Description - Bombay Hook NWR, located on the western shore of Delaware Bay 8 miles southeast of Smyrna, Delaware, was established in 1937 to provide habitat for migratory waterfowl. Objectives have since broadened to include other migratory birds, a diversity of other native wildlife species and wildlife-oriented public use.
Copyright: Patty Elton - Interactive Outdoors, Inc.
Canadian Geese preen themselves at sunrise
Large areas of pristine tidal salt marsh, freshwater impoundments and moist soil units, croplands and woodlands are managed for Canada geese, greater snow geese, a variety of ducks, shorebirds, wading birds and songbirds. A pair of bald eagles nests each year west of Shearness Pool and in recent years has been quite successful in producing young. Over the last 15 years the refuge has supported the largest concentration of wintering greater snow geese in the continental United States. Through active water level management in pools and recently constructed moist soil units, duck populations have increased to peaks in the 50,000-75,000 range. During May and June, primarily due to the arrival of horseshoe crabs laying eggs along the bay shore and mudflats, thousands of shorebirds (red knots, ruddy turnstones, dowitcher, dunlin, sandpipers etc.) stop to feast before continuing their northward migration. Herons, egrets and ibis congregate on refuge mudflats created by pool drawdowns during the summer months.

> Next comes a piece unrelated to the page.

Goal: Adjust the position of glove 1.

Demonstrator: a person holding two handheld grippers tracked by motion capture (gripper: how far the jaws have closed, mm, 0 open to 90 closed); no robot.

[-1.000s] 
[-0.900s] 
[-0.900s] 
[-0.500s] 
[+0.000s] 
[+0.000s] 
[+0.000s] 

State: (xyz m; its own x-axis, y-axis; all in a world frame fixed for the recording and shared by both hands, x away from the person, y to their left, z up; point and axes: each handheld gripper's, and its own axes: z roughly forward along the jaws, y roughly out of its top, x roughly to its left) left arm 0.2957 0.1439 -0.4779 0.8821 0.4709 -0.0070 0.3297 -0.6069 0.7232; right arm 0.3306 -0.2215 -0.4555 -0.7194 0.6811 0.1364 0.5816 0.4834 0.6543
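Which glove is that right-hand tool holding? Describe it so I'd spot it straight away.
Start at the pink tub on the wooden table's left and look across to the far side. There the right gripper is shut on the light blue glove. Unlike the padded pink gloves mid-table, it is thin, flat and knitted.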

Bombay Hook is comprised of a mosaic of habitat types. Over 13,000 acres of the 15,978 acre refuge is tidal salt marsh, much of it never having been altered for mosquito control, a rarity in the northeast and middle atlantic region. There are 1155 acres of freshwater pools, 1100 acres of farmland and scattered small blocks of hardwood forest and brushlands.
- The public is welcome to visit the refuge for wildlife observation, nature study, and photography year round during daylight hours.
Visitor facilities include a visitor center, auto tour route, observation towers, and nature trails. Bear Swamp Trail and the Visitor Center are handicapped accessible. A cassette tape interpreting the auto tour is available.
The Visitor Center is normally open Monday through Friday from 8 AM to 4 PM and on spring and fall weekends, from 9 AM to 5 PM. It is closed on summer and winter weekends. Tours, habitat studies, nature walks, and audiovisual programs are available to groups upon advance request. Volunteer, teacher, and leader workshops are offered in the spring and fall. General public programs are offered during special event days such as Earth Day, Migratory Bird Day, National Wildlife Refuge week and the annual field day. Volunteers staff the Visitor Center, conduct environmental education programs, lead activities during special events, assist with wildlife surveys and provide trail maintenance.
A 12-mile round-trip auto tour route and several nature trails (ranging from 0.25 to 1 mile in length) provide opportunities to observe and photograph wildlife. Three of the trails also have 30-foot observation towers. The historic Allee House is open for tours on spring and fall weekends from 2 PM to 5 PM.
Public hunting, primarily for waterfowl and deer, is permitted under special regulations on portions of the refuge during the Delaware state season.
Recreation - Bird watching, nature study, hiking, touring on foot and / or vehicle, viewing a historic home, and hunting is available to the public.
Climate - The Chesapeake and Delaware Bays moderate Delaware's climate. The state experiences four distinct seasons. Winter can be bitterly cold. Highs during this season average near freezing with low temperatures near 0 degrees F. Spring comes to this region in mid to late March. This is a pleasant time to visit with moderate temperatures and low humidity. Summer brings temperatures ranging from 80 to 90 degrees F. Humidity is highest inland with ocean breezes cooling the shoreline. Fall brings cooler temperatures and low humidity. The forested regions of the state often have brilliant foliage displays.
The refuge is located several miles east of the capitol city, Dover resting on the shores of Delaware Bay.